- Actor: Ali MacGraw
- Written by: Erich Segal
- First used in: Love Story
- Voted No. 13 in AFI's 100 Movie Quotes poll

= Love means never having to say you're sorry =

Phrase from the 1970 movie Love Story

"Love means never having to say you're sorry" is a catchphrase based on a line from the Erich Segal novel Love Story and was popularized by its 1970 film adaptation starring Ali MacGraw and Ryan O'Neal. The line is spoken twice in the film: once in the middle of the film, by Jennifer Cavalleri (MacGraw's character), when Oliver Barrett (O'Neal) apologizes to her for his anger; and as the last line of the film, by Oliver, when his father says "I'm sorry" after learning of Jennifer's death. In the script, the line is phrased slightly differently: "Love means not ever having to say you're sorry."

The line proved memorable, and has been repeated in various contexts since. In 2005, it was voted No. 13 in the American Film Institute's list AFI's 100 Years... 100 Movie Quotes. The band Sounds of Sunshine had a Top 40 hit in the United States with a song titled "Love Means You Never Have to Say You're Sorry" in 1971. "Love means never having to say you're..." is the opening sentence in the popular song "Can't Help but Love You" by the Whispers, from their album named after the movie, issued in 1972.

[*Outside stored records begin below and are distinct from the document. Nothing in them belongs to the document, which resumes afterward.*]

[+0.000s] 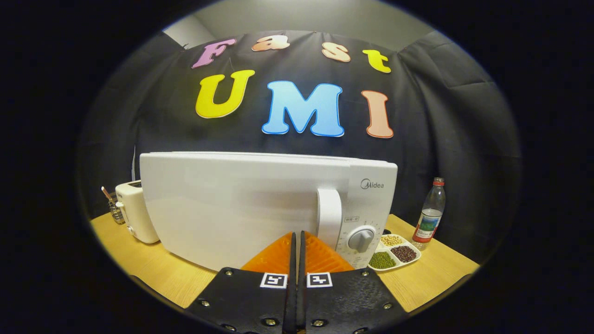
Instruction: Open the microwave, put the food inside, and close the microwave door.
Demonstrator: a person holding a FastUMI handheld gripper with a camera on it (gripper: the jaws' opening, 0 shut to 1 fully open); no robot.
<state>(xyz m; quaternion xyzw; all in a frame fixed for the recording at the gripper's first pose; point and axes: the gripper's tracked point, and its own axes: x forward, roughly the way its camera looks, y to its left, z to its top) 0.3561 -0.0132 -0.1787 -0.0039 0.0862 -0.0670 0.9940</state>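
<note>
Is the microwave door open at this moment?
No, the microwave door sits flush against the microwave body, with its handle just ahead of the shut tongs.

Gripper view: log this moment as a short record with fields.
microwave: white, door closed, on the wooden table
door handle: just ahead of the fingertips, slightly to one side
hand-held gripper: fingers together, holding nothing
toaster: white, beside the microwave
divided dish: beans, by the dial side
water bottle: upright beyond the dish
</note>
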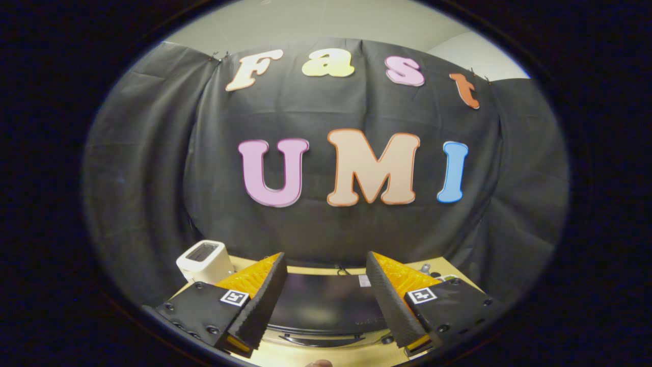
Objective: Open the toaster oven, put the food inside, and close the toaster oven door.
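In the gripper view, one gripper (324, 265) is seen with its two fingers (260, 300) spread wide apart, and nothing is held between them. One black toaster oven (326, 303) is seen on the wooden table (351, 357), below and between the fingers, its door closed. One white toaster (205, 261) is placed just beyond the left finger.

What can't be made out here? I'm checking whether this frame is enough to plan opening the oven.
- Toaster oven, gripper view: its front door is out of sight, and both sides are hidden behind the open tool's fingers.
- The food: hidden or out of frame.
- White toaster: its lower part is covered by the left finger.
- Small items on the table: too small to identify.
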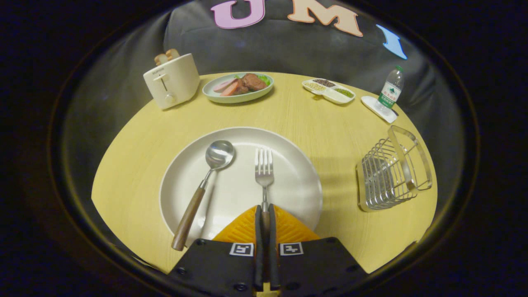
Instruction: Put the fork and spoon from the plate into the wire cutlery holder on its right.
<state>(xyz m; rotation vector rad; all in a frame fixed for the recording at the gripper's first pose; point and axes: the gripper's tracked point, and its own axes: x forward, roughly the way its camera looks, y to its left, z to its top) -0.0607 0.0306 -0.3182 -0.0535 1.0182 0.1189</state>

The line has also been criticized and mocked for suggesting that apologies are unnecessary in a loving relationship. Another character played by O'Neal disparages it in the 1972 screwball comedy What's Up, Doc?: in that film's final scene, Barbra Streisand's character says "Love means never having to say you're sorry," and bats her eyelashes, and O'Neal's character responds in a flat deadpan voice, "That's the dumbest thing I ever heard."

MacGraw disagrees with the line, calling it a "crock".

==In popular culture==
The line has also been parodied countless times, usually substituting another word or phrase for "love" and/or "you're sorry", especially the latter.

- Advertisements and trailers for the 1971 British horror comedy film The Abominable Dr. Phibes bear the tag line "Love means never having to say you're ugly."
- At the end of the movie What's Up, Doc?, Howard, also played by Ryan O'Neal, apologizes to his love interest, Judy, and she responds, "Love means never having to say you're sorry", to which Howard replies, "That's the dumbest thing I've ever heard."
- In a 2004 episode of The Simpsons ("Catch 'em if You Can"), the Simpson family watches the film, and Lisa retorts, "No, it doesn't!"
- In the 2004 film The Princess Diaries 2: Royal Engagement, the villainous Viscount Mabrey (John Rhys-Davies) tries to persuade his nephew Lord Nicholas Deveraux (Chris Pine) to usurp the throne of Genovia. Mabrey claims that Deveraux was named after Niccolò Machiavelli, before declaring "Power...means never having to say you're sorry."
- In the 2011 film Dark Shadows, vampire character Barnabas Collins (Johnny Depp) tells a group of hippies, "I am reminded of a line from Erich Segal's Love Story: 'Love means never having to say you are sorry.' However, please know that it is with sincere regret... that I must now kill all of you."
- In the season two finale of iZombie, titled "Salivation Army", Liv tells Clive, "A massive zombie outbreak means never having to say you're sorry."